**WHAT THE TASK REQUIRES**
The span to repeat in the listing below runs from the line containing "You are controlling" to the line containing "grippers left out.", inclusive. Repeat it exactly, and only it.

---- TASK MATERIAL

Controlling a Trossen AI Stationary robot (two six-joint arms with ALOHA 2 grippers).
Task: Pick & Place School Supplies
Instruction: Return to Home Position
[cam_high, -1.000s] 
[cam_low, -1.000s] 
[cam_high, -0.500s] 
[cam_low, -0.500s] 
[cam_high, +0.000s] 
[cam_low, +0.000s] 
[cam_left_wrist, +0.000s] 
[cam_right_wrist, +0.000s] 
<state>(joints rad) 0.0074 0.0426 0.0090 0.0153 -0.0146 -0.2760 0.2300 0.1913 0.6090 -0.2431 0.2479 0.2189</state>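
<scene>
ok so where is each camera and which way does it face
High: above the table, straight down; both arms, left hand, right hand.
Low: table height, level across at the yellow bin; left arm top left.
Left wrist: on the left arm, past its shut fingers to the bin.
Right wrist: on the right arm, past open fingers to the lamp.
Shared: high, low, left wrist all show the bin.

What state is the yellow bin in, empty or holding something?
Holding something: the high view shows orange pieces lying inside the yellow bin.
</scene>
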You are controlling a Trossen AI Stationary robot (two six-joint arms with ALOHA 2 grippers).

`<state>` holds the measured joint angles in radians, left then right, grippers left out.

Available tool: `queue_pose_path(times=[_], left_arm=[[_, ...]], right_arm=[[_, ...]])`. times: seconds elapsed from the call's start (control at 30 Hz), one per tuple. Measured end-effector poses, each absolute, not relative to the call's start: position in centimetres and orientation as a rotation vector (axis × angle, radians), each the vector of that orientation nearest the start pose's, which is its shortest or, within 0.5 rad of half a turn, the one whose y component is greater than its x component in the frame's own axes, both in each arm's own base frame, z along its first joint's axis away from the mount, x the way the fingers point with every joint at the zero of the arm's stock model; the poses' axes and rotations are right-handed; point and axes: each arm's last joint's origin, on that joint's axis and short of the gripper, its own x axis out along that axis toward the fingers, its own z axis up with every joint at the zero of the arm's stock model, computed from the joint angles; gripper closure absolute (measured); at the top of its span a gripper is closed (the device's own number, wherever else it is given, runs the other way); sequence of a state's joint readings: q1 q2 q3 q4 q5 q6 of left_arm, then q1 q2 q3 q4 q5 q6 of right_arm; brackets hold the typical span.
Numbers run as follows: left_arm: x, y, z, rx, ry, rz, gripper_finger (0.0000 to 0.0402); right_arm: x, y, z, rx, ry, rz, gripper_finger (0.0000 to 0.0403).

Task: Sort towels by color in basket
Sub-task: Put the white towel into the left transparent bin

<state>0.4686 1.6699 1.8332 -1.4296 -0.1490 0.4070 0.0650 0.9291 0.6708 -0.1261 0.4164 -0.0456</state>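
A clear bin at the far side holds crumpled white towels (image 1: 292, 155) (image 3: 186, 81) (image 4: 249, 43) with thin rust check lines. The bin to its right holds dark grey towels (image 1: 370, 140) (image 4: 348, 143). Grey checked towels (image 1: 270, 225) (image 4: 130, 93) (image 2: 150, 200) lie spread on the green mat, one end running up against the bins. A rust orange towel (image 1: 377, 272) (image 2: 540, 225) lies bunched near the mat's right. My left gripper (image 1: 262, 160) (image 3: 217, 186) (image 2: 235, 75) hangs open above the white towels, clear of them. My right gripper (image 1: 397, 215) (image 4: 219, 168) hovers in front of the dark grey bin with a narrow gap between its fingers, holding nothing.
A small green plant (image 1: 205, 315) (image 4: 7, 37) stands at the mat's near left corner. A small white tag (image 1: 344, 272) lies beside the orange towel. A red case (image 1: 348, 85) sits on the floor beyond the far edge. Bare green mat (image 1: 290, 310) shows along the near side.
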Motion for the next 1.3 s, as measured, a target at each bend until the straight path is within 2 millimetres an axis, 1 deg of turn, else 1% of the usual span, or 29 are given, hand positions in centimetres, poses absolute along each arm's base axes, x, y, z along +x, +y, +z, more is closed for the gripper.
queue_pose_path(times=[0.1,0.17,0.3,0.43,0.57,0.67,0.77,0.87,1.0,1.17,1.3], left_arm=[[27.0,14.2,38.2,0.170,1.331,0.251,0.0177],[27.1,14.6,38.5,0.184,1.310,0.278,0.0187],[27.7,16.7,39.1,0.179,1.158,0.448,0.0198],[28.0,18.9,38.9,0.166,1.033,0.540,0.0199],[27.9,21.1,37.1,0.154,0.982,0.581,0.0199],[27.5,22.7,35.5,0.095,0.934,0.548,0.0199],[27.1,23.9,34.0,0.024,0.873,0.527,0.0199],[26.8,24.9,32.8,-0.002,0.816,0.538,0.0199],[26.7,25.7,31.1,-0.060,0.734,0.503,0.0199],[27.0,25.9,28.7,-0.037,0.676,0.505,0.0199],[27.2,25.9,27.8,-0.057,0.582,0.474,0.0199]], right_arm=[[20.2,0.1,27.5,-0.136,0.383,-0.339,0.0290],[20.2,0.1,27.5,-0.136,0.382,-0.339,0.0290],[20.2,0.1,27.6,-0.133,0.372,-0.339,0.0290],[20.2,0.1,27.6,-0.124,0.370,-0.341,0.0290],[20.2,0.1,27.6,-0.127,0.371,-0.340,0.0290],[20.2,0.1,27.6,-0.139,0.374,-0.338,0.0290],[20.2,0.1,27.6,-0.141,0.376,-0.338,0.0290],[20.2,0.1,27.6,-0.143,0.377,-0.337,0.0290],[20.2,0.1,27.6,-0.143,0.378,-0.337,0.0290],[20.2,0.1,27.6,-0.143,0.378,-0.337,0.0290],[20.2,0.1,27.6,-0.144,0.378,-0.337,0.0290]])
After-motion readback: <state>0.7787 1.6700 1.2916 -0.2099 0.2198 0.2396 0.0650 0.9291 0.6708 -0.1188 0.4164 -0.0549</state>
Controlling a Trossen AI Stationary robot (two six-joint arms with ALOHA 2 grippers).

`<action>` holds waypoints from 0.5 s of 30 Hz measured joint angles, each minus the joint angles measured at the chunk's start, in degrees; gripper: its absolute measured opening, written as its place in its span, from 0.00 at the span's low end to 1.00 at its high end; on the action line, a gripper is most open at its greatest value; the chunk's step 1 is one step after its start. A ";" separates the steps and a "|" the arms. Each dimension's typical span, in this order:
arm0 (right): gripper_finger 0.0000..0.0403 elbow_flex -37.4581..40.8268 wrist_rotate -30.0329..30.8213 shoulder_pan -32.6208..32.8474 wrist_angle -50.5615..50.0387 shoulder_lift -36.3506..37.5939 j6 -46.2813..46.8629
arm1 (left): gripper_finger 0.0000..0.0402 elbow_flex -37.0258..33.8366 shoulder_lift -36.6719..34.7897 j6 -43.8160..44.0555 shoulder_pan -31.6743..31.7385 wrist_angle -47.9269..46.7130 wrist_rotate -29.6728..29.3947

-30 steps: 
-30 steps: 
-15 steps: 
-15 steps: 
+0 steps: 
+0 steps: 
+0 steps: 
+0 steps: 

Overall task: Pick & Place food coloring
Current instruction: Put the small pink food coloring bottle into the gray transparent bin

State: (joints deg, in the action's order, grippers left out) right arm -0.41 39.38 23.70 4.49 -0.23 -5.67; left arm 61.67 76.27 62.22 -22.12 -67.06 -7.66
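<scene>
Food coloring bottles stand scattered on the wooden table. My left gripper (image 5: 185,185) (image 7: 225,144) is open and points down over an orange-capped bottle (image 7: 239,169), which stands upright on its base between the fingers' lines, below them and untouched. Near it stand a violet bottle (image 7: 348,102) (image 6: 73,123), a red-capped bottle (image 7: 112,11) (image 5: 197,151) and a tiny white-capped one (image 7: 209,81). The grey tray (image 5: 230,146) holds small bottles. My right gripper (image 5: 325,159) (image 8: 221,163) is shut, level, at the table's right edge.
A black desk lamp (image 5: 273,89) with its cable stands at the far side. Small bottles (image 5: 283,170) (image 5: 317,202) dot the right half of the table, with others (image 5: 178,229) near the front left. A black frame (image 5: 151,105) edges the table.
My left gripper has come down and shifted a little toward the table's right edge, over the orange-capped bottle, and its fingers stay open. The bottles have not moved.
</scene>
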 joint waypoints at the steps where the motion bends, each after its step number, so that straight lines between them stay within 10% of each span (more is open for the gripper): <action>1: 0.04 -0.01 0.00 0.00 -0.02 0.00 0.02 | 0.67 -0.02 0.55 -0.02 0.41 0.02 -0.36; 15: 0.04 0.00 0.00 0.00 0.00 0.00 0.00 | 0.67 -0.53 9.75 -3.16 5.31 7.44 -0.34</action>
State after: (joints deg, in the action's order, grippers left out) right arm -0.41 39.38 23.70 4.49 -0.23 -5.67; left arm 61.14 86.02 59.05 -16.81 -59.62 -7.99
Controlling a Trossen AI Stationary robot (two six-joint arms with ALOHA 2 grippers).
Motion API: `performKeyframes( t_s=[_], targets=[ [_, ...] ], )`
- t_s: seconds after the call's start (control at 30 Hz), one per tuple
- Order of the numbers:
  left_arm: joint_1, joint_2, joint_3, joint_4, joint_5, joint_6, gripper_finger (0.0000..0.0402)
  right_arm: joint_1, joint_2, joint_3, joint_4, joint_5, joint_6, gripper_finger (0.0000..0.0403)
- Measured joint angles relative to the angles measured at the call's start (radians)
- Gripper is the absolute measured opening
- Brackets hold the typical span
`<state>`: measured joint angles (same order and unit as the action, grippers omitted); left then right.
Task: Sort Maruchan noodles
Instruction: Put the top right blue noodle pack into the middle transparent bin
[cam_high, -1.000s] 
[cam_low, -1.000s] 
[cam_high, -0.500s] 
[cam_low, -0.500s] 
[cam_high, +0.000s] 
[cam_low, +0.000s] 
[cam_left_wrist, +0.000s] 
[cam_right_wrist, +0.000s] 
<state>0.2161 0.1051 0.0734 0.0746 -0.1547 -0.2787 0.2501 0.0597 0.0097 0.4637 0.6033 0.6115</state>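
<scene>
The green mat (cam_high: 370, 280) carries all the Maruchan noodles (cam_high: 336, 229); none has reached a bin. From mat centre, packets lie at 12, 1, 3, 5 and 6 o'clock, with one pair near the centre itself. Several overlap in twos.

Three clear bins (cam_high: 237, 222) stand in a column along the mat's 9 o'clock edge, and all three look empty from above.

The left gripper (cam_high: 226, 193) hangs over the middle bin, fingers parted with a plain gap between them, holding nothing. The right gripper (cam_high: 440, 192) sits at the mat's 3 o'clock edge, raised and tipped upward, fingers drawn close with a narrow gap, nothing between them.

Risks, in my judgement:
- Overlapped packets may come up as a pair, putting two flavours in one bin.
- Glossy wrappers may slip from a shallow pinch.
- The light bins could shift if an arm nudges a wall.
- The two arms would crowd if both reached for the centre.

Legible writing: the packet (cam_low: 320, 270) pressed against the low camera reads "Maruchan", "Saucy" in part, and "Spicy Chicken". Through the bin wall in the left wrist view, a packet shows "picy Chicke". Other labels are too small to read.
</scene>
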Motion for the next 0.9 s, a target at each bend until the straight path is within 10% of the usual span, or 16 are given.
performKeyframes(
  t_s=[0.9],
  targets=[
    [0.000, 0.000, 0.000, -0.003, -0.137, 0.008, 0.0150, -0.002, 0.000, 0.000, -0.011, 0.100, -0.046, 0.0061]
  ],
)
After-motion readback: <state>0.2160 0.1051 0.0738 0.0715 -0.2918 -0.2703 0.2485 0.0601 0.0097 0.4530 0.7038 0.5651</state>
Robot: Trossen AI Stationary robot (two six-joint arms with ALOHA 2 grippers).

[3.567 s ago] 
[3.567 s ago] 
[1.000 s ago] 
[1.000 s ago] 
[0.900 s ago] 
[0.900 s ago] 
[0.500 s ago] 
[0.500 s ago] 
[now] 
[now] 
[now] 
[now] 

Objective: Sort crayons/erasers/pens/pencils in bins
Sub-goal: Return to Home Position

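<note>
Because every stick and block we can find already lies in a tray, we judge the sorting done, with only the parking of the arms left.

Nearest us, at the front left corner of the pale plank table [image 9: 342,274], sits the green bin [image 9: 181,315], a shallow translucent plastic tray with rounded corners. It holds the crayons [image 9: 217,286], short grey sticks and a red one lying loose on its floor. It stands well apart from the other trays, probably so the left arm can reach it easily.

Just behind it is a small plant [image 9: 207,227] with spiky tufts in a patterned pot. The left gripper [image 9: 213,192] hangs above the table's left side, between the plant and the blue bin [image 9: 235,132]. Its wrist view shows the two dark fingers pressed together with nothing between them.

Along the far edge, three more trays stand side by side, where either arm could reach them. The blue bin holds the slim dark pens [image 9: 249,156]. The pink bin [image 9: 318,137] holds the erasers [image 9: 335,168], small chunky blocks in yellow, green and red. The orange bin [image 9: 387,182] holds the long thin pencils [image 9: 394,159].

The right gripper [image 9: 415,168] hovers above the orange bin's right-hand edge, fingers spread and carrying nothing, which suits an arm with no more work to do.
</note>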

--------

**ANSWER TO THIS EXERCISE**
You are controlling a Trossen AI Stationary robot (two six-joint arms with ALOHA 2 grippers).

`<state>` holds the measured joint angles in radians, left then right, grippers left out.

The exercise asks for nothing further.